You can see the difference due to data feed for textures and the additional way to write frame data (blending) into the system memory. However, the initial chip architecture with a crossbar treating the graphics bus practically as the fifth channel of the memory controller may have been capable of this from the very beginning (starting from NV40 or even earlier). And it's difficult to say whether NV44 actually has architectural changes in writing and reading data or these features are implemented on the level of drivers.

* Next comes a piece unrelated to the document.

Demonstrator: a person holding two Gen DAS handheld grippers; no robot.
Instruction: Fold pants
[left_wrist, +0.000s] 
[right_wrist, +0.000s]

On the other hand, we shall not deny that it would be optimal to have some paging MMU and dynamic swapping of data from system to local memory, which would be treated as L3 Cache. In case of such architecture everything falls to its place. The efficiency will be noticeably higher than discrete allocation of objects and minor hardware revisions will be justified. Especially as having tested this paging unit, one can use it in future architectures, which to all appearances will be equipped with such units without fail (because of DX Next requirements).

In the first case everything depends on the driver, it determines which textures, geometric data and frame buffers and where to locate. In case of paging everything may be determined by hardware only, or one can mark some objects as "not cacheable", for example, geometric data or some frame buffers, which would provide no special gain in case of copying into local memory of the video card, but on the contrary would decrease the final efficiency. This distribution looks like a very difficult task and it actually requires constant (in each frame) analysis of values of internal chip performance counters. It must be done relative to various separate objects in its memory, because it's very difficult to predict the influence of access patterns in different cases. In the peak case, especially in case of TC-16, the system memory can be read even faster than the local memory. But system memory latencies and its real performance (DDR200-300*64 bit - CPU needs and competitive access arbitration) will result in lower efficiency than that of the 32-bit 350 MHz local option anyway.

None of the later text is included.